» Assignment
Everything in the data that follows has to be repeated verbatim.

_ _ _ _ _ _ _

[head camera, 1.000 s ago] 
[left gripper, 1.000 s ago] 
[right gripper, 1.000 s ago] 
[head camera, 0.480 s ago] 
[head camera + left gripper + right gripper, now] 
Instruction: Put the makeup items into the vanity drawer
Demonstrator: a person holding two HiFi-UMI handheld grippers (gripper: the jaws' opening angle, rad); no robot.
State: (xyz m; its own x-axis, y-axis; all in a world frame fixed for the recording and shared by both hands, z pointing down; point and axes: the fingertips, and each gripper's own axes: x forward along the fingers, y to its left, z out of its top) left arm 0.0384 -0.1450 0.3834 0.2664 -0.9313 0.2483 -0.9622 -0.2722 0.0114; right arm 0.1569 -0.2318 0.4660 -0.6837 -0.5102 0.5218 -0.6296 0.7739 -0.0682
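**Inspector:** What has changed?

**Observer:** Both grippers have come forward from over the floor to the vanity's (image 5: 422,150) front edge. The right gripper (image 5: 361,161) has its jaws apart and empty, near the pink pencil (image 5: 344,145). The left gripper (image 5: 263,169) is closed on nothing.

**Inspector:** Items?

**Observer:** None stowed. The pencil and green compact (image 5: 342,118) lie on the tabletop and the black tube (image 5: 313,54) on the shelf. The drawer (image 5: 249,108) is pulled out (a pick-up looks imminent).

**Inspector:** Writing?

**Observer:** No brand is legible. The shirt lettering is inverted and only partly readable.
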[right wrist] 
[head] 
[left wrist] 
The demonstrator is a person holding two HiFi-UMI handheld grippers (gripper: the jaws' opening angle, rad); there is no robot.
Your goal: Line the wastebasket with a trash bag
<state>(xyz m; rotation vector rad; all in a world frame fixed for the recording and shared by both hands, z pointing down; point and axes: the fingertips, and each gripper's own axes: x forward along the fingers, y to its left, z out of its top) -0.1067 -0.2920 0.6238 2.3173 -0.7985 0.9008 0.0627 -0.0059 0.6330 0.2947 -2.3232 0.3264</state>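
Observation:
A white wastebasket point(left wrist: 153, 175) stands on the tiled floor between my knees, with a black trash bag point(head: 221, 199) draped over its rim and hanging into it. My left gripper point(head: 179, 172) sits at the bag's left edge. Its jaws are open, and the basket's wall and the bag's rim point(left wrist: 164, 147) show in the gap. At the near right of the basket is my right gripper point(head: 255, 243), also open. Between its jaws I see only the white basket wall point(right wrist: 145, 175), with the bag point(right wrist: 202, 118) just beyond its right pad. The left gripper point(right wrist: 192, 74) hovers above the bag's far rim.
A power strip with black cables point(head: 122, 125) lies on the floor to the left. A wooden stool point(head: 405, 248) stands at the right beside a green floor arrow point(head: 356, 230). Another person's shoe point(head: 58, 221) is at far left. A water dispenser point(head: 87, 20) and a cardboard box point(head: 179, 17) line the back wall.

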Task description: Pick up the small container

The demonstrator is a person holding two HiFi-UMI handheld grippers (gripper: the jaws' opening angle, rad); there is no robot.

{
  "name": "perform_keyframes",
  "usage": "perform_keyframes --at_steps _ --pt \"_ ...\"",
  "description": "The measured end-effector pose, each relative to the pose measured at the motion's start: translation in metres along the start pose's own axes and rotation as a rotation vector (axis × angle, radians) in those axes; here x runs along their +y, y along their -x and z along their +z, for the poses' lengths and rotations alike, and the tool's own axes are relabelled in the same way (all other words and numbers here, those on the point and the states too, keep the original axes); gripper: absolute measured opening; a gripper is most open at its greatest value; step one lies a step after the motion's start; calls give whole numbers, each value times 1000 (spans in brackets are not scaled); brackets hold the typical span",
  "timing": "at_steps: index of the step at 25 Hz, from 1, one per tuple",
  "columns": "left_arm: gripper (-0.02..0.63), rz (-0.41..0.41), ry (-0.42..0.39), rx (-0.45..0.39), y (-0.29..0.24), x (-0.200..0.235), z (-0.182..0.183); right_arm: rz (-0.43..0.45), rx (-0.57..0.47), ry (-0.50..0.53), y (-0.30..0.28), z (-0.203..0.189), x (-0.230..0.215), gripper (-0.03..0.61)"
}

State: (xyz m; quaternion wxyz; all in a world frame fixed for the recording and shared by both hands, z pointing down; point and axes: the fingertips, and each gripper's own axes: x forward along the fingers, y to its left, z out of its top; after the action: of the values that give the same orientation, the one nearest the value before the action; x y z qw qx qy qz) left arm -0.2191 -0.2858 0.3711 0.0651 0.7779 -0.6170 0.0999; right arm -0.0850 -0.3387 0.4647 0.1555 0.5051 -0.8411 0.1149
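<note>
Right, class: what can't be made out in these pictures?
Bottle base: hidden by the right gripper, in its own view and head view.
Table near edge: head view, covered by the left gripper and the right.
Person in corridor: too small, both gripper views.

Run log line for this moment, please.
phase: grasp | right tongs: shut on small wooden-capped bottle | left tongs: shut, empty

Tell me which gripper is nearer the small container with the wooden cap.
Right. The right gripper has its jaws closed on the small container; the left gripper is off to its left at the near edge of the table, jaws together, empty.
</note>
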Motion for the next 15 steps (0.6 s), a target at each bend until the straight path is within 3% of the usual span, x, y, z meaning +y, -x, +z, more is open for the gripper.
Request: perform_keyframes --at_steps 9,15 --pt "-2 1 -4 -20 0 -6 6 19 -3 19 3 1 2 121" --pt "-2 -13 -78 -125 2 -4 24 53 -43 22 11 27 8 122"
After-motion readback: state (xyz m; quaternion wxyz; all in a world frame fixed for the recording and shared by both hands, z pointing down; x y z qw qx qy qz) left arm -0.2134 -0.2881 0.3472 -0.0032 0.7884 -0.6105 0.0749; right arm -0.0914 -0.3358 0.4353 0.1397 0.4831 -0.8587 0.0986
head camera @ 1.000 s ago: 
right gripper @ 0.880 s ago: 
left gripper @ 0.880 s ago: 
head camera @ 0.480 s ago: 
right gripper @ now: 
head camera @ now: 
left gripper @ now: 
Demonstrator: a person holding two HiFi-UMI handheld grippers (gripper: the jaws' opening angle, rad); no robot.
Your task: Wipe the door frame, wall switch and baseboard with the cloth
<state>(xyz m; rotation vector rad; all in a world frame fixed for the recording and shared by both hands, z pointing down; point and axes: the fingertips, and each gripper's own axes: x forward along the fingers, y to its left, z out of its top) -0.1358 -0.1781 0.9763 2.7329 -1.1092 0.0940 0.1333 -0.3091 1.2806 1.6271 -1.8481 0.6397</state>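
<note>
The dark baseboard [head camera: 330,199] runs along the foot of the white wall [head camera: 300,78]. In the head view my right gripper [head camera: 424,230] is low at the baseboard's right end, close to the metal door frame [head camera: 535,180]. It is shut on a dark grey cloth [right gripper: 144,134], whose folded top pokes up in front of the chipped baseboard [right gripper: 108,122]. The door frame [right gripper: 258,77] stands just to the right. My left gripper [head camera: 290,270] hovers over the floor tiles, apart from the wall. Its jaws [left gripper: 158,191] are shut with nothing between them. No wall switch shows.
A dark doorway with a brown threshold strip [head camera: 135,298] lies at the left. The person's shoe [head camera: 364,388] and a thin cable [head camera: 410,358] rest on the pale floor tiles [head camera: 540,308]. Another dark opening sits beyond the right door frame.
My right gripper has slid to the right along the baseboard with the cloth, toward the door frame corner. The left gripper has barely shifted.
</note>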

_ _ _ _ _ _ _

» Response
[head camera, 1.000 s ago] 
[left gripper, 1.000 s ago] 
[right gripper, 1.000 s ago] 
[head camera, 0.480 s ago] 
[head camera + left gripper + right gripper, now] 
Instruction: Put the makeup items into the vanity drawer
Demonstrator: a person holding two HiFi-UMI handheld grippers (gripper: the jaws' opening angle, rad); no robot.
State: (xyz m; its own x-axis, y-axis; all in a world frame fixed for the recording and shared by both hands, z pointing down; point and axes: the fingertips, and each gripper's own axes: x forward along the fingers, y to its left, z out of its top) left arm 0.0384 -0.1450 0.3834 0.2664 -0.9313 0.2483 -0.9622 -0.2722 0.0114; right arm 0.1569 -0.2318 0.4660 -0.6837 -0.5102 0.5218 -0.6296 0.7739 -0.0682
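**Inspector:** What has changed?

**Observer:** Both grippers have come forward from over the floor to the vanity's (image 5: 422,150) front edge. The right gripper (image 5: 361,161) has its jaws apart and empty, near the pink pencil (image 5: 344,145). The left gripper (image 5: 263,169) is closed on nothing.

**Inspector:** Items?

**Observer:** None stowed. The pencil and green compact (image 5: 342,118) lie on the tabletop and the black tube (image 5: 313,54) on the shelf. The drawer (image 5: 249,108) is pulled out (a pick-up looks imminent).

**Inspector:** Writing?

**Observer:** No brand is legible. The shirt lettering is inverted and only partly readable.
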[right wrist] 
[head] 
[left wrist] 
The demonstrator is a person holding two HiFi-UMI handheld grippers (gripper: the jaws' opening angle, rad); there is no robot.
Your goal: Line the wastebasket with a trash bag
<state>(xyz m; rotation vector rad; all in a world frame fixed for the recording and shared by both hands, z pointing down; point and axes: the fingertips, and each gripper's own axes: x forward along the fingers, y to its left, z out of its top) -0.1067 -0.2920 0.6238 2.3173 -0.7985 0.9008 0.0627 -0.0059 0.6330 0.2947 -2.3232 0.3264</state>
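Observation:
A white wastebasket point(left wrist: 153, 175) stands on the tiled floor between my knees, with a black trash bag point(head: 221, 199) draped over its rim and hanging into it. My left gripper point(head: 179, 172) sits at the bag's left edge. Its jaws are open, and the basket's wall and the bag's rim point(left wrist: 164, 147) show in the gap. At the near right of the basket is my right gripper point(head: 255, 243), also open. Between its jaws I see only the white basket wall point(right wrist: 145, 175), with the bag point(right wrist: 202, 118) just beyond its right pad. The left gripper point(right wrist: 192, 74) hovers above the bag's far rim.
A power strip with black cables point(head: 122, 125) lies on the floor to the left. A wooden stool point(head: 405, 248) stands at the right beside a green floor arrow point(head: 356, 230). Another person's shoe point(head: 58, 221) is at far left. A water dispenser point(head: 87, 20) and a cardboard box point(head: 179, 17) line the back wall.
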
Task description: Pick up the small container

The demonstrator is a person holding two HiFi-UMI handheld grippers (gripper: the jaws' opening angle, rad); there is no robot.

{
  "name": "perform_keyframes",
  "usage": "perform_keyframes --at_steps _ --pt \"_ ...\"",
  "description": "The measured end-effector pose, each relative to the pose measured at the motion's start: translation in metres along the start pose's own axes and rotation as a rotation vector (axis × angle, radians) in those axes; here x runs along their +y, y along their -x and z along their +z, for the poses' lengths and rotations alike, and the tool's own axes are relabelled in the same way (all other words and numbers here, those on the point and the states too, keep the original axes); gripper: absolute measured opening; a gripper is most open at its greatest value; step one lies a step after the motion's start; calls give whole numbers, each value times 1000 (spans in brackets are not scaled); brackets hold the typical span",
  "timing": "at_steps: index of the step at 25 Hz, from 1, one per tuple",
  "columns": "left_arm: gripper (-0.02..0.63), rz (-0.41..0.41), ry (-0.42..0.39), rx (-0.45..0.39), y (-0.29..0.24), x (-0.200..0.235), z (-0.182..0.183); right_arm: rz (-0.43..0.45), rx (-0.57..0.47), ry (-0.50..0.53), y (-0.30..0.28), z (-0.203..0.189), x (-0.230..0.215), gripper (-0.03..0.61)"
}

State: (xyz m; quaternion wxyz; all in a world frame fixed for the recording and shared by both hands, z pointing down; point and axes: the fingertips, and each gripper's own axes: x forward along the fingers, y to its left, z out of its top; after the action: of the values that give the same orientation, the one nearest the value before the action; x y z qw qx qy qz) left arm -0.2191 -0.2858 0.3711 0.0651 0.7779 -0.6170 0.0999; right arm -0.0850 -0.3387 0.4647 0.1555 0.5051 -0.8411 0.1149
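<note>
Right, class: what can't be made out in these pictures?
Bottle base: hidden by the right gripper, in its own view and head view.
Table near edge: head view, covered by the left gripper and the right.
Person in corridor: too small, both gripper views.

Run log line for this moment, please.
phase: grasp | right tongs: shut on small wooden-capped bottle | left tongs: shut, empty

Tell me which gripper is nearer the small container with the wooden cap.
Right. The right gripper has its jaws closed on the small container; the left gripper is off to its left at the near edge of the table, jaws together, empty.
</note>
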Motion for the next 15 steps (0.6 s), a target at each bend until the straight path is within 3% of the usual span, x, y, z meaning +y, -x, +z, more is open for the gripper.
Request: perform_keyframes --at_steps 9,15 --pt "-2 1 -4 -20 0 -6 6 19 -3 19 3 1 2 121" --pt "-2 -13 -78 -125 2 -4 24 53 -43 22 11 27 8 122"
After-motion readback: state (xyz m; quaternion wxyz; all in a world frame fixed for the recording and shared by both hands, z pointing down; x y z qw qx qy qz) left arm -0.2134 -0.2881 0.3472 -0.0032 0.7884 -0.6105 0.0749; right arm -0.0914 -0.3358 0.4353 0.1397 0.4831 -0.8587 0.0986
head camera @ 1.000 s ago: 
right gripper @ 0.880 s ago: 
left gripper @ 0.880 s ago: 
head camera @ 0.480 s ago: 
right gripper @ now: 
head camera @ now: 
left gripper @ now: 
Demonstrator: a person holding two HiFi-UMI handheld grippers (gripper: the jaws' opening angle, rad); no robot.
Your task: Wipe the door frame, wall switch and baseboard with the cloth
<state>(xyz m; rotation vector rad; all in a world frame fixed for the recording and shared by both hands, z pointing down; point and axes: the fingertips, and each gripper's own axes: x forward along the fingers, y to its left, z out of its top) -0.1358 -0.1781 0.9763 2.7329 -1.1092 0.0940 0.1333 -0.3091 1.2806 1.6271 -1.8481 0.6397</state>
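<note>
The dark baseboard [head camera: 330,199] runs along the foot of the white wall [head camera: 300,78]. In the head view my right gripper [head camera: 424,230] is low at the baseboard's right end, close to the metal door frame [head camera: 535,180]. It is shut on a dark grey cloth [right gripper: 144,134], whose folded top pokes up in front of the chipped baseboard [right gripper: 108,122]. The door frame [right gripper: 258,77] stands just to the right. My left gripper [head camera: 290,270] hovers over the floor tiles, apart from the wall. Its jaws [left gripper: 158,191] are shut with nothing between them. No wall switch shows.
A dark doorway with a brown threshold strip [head camera: 135,298] lies at the left. The person's shoe [head camera: 364,388] and a thin cable [head camera: 410,358] rest on the pale floor tiles [head camera: 540,308]. Another dark opening sits beyond the right door frame.
My right gripper has slid to the right along the baseboard with the cloth, toward the door frame corner. The left gripper has barely shifted.
</note>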

That concludes the output.